The CMCVs are controlled by an electronic motor and open at a predetermined point as engine speed increases. At higher engine speeds, they do not affect the intake charge at all. This allows undisturbed maximum flow into the combustion chambers at wide-open throttle.
The CMCV control motor is sound-insulated, so its operation remains transparent to vehicle occupants.
REFINEMENT AND RESPONSE OF ELECTRONIC THROTTLE CONTROL
New on both the 5.4-liter and 4.6-liter engines is a segment-first electronic throttle control that uses the input from the accelerator pedal to actively modulate the torque at the drive wheels. It is a direct descendant of technology first used in fighter aircraft.
Replacing the mechanical throttle linkage is an accelerator position sensor in the cabin, an electronic control circuit and an actuator at the throttle valve on the engine. A software algorithm takes into account the current operating status of the engine and ambient conditions, then operates the throttle as needed to best deliver the output requested by the driver. This has a number of key advantages over conventional throttle linkages, including seamless and consistent engine response, improved fuel economy and enhanced integration of vehicle systems, such as the transmission, variable camshaft timing, vehicle speed control and idle speed control.
A primary advantage over mechanical systems is the ability to tune the throttle response in relation to vehicle speed. When starting from a stop, for example, the “tip-in” of the accelerator is progressive and predictable, so that the driver can pull away smoothly. While under way, the truck responds instantly and strongly to more pressure on the pedal.

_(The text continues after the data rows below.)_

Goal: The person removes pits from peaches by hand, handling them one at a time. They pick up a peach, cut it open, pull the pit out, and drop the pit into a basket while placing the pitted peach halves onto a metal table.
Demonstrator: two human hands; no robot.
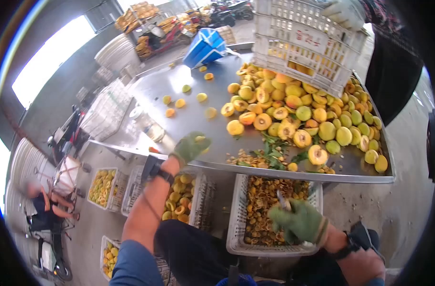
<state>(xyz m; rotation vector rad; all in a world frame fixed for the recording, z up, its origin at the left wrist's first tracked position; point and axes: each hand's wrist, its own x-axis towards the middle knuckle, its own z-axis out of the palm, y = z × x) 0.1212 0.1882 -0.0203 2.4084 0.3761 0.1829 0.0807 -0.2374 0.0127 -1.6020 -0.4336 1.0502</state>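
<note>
My left hand [191, 147], in a green glove, is closed around a yellow fruit piece [200, 139] at the near left edge of the metal table [179, 124]. Below the table's front edge, my right hand [298, 221], also gloved in green, grips a small metal tool [283, 201] above a white crate [234, 233] of brown pits and scraps. A large pile of yellow and green fruit [293, 100], several pieces halved, covers the table's right side. Leaves [274, 152] and loose pits lie at its near edge.
Another person's gloved hand [343, 13] holds a tilted white crate [308, 43] over the pile. A blue container [204, 47] rests at the table's back. Fruit crates [202, 200] stand below at the left. Farther left, a person [46, 205] sits near stacked baskets [117, 52].
</note>
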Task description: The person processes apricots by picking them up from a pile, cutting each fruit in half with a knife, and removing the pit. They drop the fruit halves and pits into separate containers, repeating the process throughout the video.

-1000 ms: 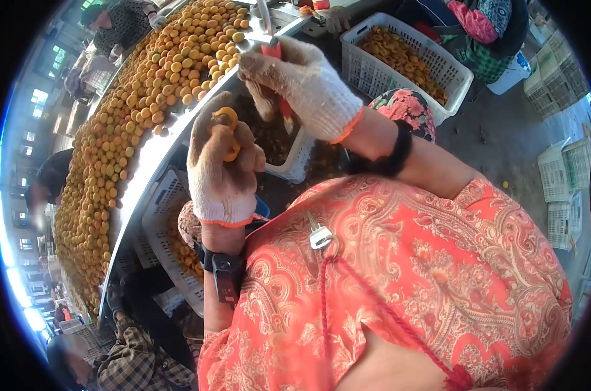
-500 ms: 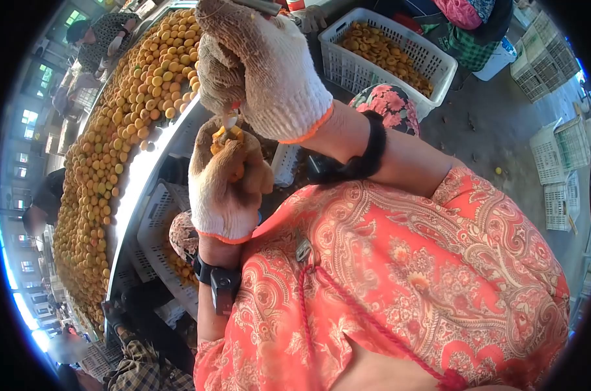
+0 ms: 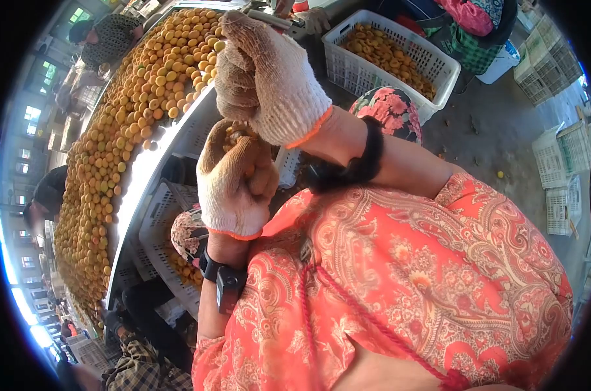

Additionally, the throttle-control curves are tuned to remain consistent over a wide range of operating conditions, including temperature and altitude, which influence engine response and power. Although the density of the air still limits peak engine power because there is less oxygen available for combustion, part-throttle response does not degrade with high altitude or high temperatures. Similarly, the shift schedule is electronically managed for a consistent feel under all driving conditions.
For off-road travel, Ford engineers used the flexibility of ETC to give four-wheel-drive F-150s a special throttle calibration while in low range. Only available on the all-new F-150, the new Range Rover and a $50,000 off-road specialty vehicle, this feature is designed to help rock-crawlers modulate engine power better in certain situations.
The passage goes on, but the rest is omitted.